World's most expensive drugs may be a stunning breakthrough
Zolgensma. That's the name of a drug on the forefront of a new wave of gene therapy drugs that don't address symptoms — they cure the problem by rewriting the very genetic code of a patient.
Zolgensma is believed to be a one-treatment cure for a deadly genetic disease that kills by causing motor neurons to die in the spinal cord. Spinal Muscular Atrophy takes away the ability to breathe, swallow, eat or walk.
About 1 in 11,000 babies are born with SMA and it is caused by a mutation in one single motor neuron called SMN1.
It turns out that the simplicity of the disease has made it possible to cure through the fledgling area of medicine called gene therapy.
The cure is new — and it is horrifically dear. A single IV dose of Zolgensma costs $2.125 million — the most expensive drug ever created.
Scientists wanted to put a healthy SMN1 gene into the motor neurons of SMA patients. To do that, they created a virus that would house the healthy SMN1 gene, and infect the patient's nervous system with the healthy gene. The treatment is administered through IV.
The first trials showed extraordinary results and led to FDA approval. Every one of the first 15 infants who received the treatment were alive and symptom-free at age 20 months.
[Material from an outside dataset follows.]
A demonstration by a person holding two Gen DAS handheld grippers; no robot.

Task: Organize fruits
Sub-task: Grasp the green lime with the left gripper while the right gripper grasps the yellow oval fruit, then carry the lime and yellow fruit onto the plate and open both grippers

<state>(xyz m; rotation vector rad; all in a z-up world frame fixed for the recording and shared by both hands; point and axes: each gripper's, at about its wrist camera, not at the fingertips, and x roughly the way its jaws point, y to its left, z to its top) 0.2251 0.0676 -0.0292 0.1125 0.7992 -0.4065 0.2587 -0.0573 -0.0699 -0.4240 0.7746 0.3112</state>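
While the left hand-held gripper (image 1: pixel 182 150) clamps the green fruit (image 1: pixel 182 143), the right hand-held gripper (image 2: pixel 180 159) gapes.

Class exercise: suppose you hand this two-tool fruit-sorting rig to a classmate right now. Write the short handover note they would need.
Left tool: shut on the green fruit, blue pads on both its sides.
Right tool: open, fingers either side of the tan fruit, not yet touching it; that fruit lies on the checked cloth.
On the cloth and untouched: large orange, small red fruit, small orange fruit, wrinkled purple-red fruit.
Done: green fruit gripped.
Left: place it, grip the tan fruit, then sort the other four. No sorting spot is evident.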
Compare that to children who have historically had SMA where the survival rates during a similar period were 8 percent.
What remains to be seen is how the children fare over time, whether they will be able to reach adulthood and how long their lives will be extended, according to the American Council on Science and Health.
A second drug called Spinraza — also a gene therapy — costs $750,000 for the first year injection and $375,000 every year after that. Over 10 years, there could be some savings with Zolgensma, which is thought to be needed only once.